▶ [AIM OF THE EXERCISE]:
Where "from" appears in a line of the entries below, that line should be copied.

▶ [Extracted data entries]:
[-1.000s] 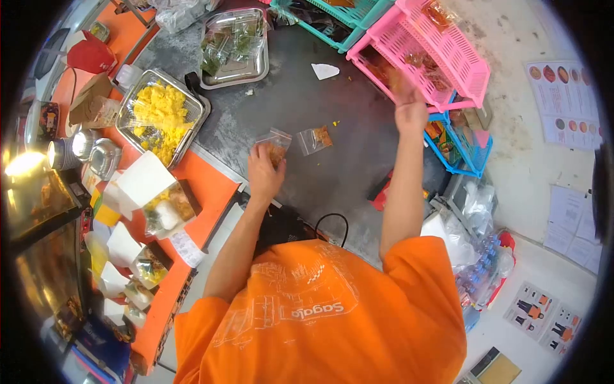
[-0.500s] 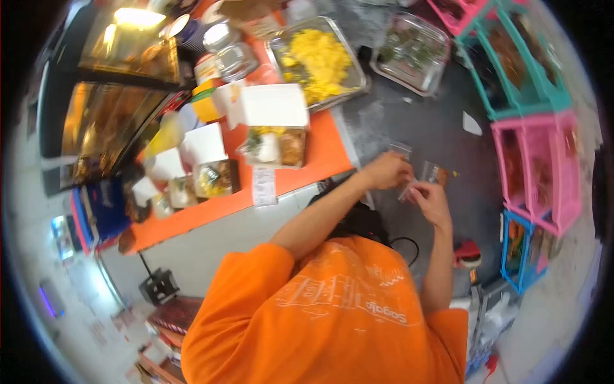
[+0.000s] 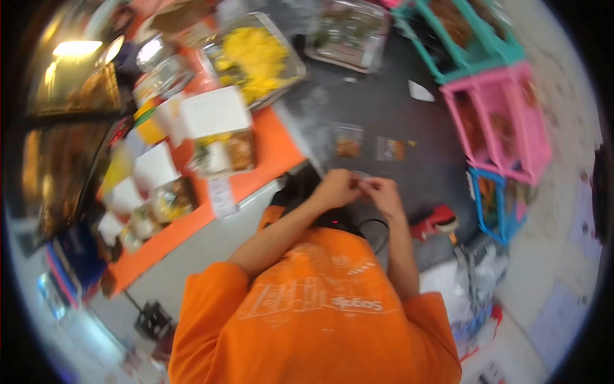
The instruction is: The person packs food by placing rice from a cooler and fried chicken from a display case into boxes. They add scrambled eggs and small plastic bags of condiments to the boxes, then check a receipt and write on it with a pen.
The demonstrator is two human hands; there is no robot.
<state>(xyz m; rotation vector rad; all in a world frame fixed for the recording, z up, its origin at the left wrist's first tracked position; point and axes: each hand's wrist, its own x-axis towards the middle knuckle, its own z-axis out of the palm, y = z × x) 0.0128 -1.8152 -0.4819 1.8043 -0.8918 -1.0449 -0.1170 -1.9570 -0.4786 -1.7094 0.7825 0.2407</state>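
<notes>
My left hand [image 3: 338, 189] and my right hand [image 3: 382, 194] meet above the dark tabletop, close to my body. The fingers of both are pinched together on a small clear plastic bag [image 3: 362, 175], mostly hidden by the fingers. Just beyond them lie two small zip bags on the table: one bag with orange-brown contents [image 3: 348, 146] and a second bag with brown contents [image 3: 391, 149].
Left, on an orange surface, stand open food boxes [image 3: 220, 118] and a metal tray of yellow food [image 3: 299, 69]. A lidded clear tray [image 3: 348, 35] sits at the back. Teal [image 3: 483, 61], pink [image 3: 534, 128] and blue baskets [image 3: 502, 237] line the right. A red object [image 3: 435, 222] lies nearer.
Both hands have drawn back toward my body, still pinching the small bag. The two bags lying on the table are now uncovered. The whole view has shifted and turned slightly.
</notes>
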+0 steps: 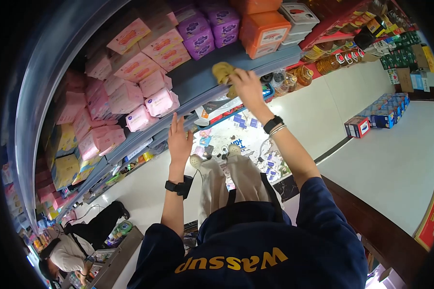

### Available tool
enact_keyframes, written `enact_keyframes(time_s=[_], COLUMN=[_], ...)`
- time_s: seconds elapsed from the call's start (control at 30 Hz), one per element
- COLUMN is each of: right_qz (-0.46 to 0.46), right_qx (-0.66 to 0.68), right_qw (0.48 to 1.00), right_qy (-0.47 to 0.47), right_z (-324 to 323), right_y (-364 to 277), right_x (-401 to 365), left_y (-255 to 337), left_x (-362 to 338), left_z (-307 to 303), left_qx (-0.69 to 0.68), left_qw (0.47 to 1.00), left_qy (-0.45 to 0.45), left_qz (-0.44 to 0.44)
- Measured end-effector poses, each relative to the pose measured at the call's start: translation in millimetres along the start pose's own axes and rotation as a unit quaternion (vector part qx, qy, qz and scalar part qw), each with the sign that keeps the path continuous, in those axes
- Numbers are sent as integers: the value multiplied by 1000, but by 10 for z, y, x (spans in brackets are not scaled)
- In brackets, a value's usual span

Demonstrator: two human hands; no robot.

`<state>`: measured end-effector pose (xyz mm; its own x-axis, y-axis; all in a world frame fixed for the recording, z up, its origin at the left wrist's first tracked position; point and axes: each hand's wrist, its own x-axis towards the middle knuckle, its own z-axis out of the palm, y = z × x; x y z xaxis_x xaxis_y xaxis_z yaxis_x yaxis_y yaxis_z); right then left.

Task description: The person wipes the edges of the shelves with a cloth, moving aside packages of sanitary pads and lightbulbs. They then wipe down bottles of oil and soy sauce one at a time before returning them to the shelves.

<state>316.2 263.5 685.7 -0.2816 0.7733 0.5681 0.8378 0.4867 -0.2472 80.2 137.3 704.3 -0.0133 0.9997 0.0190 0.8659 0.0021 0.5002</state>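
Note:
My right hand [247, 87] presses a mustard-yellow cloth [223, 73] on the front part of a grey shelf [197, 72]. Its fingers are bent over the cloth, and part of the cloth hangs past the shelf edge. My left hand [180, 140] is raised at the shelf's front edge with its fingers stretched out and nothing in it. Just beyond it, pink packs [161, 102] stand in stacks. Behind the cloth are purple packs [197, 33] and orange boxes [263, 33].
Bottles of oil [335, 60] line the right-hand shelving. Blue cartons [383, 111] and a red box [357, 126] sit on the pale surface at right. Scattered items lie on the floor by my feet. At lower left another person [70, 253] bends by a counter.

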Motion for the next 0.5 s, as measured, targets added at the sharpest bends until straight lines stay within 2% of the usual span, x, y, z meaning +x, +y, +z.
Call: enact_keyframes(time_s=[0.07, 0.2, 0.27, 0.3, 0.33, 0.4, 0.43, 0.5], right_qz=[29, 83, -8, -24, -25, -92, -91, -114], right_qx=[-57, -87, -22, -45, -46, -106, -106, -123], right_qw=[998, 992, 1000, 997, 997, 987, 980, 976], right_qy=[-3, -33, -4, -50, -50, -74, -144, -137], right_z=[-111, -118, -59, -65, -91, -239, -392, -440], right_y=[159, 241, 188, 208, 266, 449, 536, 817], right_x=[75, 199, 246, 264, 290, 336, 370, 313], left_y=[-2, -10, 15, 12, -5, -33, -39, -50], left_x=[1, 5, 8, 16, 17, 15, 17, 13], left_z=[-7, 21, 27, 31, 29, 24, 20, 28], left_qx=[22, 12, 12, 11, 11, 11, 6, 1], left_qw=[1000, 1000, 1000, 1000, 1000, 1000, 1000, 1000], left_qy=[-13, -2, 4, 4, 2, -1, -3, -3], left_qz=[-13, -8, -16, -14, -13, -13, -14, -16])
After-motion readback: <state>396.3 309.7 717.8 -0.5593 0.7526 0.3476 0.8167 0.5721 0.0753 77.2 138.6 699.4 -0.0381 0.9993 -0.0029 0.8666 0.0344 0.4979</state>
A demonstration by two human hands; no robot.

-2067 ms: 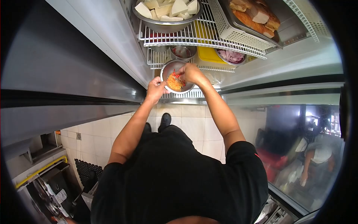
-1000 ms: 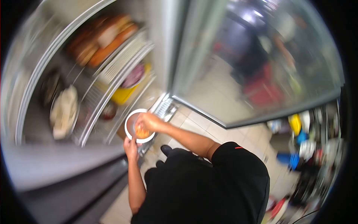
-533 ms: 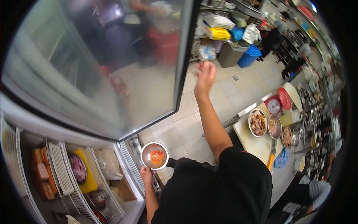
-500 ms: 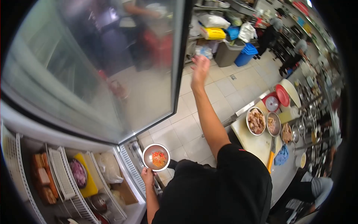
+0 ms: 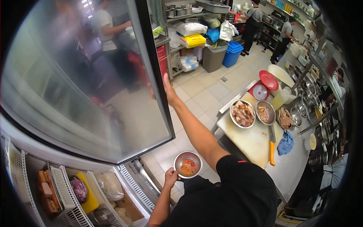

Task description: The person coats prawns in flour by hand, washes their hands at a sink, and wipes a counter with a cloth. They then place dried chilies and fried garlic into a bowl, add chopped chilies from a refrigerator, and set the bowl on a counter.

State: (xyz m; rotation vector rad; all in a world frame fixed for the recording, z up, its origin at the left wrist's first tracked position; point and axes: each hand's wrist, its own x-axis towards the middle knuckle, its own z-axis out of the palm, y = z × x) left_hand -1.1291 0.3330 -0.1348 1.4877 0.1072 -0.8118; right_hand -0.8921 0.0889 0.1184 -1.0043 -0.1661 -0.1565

▶ [RESPONSE FOR THIS EXERCISE]:
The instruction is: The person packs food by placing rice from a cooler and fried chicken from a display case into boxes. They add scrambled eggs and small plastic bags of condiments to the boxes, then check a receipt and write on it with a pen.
- time_s: seconds elapsed from the call's start (control at 30 Hz), one per element
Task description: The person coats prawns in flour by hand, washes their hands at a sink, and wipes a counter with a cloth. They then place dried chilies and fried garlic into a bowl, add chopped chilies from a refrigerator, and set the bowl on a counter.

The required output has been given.